If what he wears is an important part of his identity, the seminarian does not have one.

Out of topic: He does have, believe me… :smiley: Today priests (and seminarians) need/should witness in the world for Christ - not only with our actions or words but also with our clothing…

And I pray for you Spinonitaliani…

In Christo,
fra Attempto

I am a priest who had to spend 4 years at the NAC as a seminarian. It was no picnic.

We had a rector’s conference where we were told that wearing the cassock has “connotations.” When a classmate asked the rector what these connotations were, the rector started stuttering and couldn’t give a coherent answer. In my time, the cassock was only permitted for papal liturgies. Certain elites were permitted to wear the traditional seminary cassock with the red sash and blue piping and buttons for MCing liturgies in-house. The rest of us had to wear albs to serve Mass and, if I recall, you were lucky if you could wear the cassock under the alb. Perhaps this may have changed; who knows?

Last Things is spot-on - the NAC has a very high attrition rate of priests and seminarians, and it is a place where the reigning spirit is not really the Catholic faith, but rather ecclesiastical political correctness. The quality of studies at quite a few of the Roman institutions is not worthy of being called “university education”. Many questionable things are taught at the Gregorian, which is where many bishops mandate their seminarians study. But then again, skipping class is an old custom in the national colleges.

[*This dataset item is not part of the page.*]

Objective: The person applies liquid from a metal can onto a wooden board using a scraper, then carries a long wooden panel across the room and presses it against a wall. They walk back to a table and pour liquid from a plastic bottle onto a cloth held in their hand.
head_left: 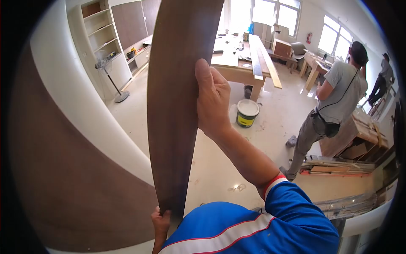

I have a very happy ministry as a priest and I love the priesthood. I wear my cassock all the time. The only negative comments I have ever received on it have been from other priests. The lay faithful have only complimented it. Sure, people can get hung up on external things, but they also can be a springboard to a deeper love of things eternal. Leave the seminarians alone. Maybe if they’re offered things like classical theology, spirituality and the traditional liturgy rather than pop psychology, IPF pseudo-spirituality and social engineering, they’ll turn their attention from worrying about externals.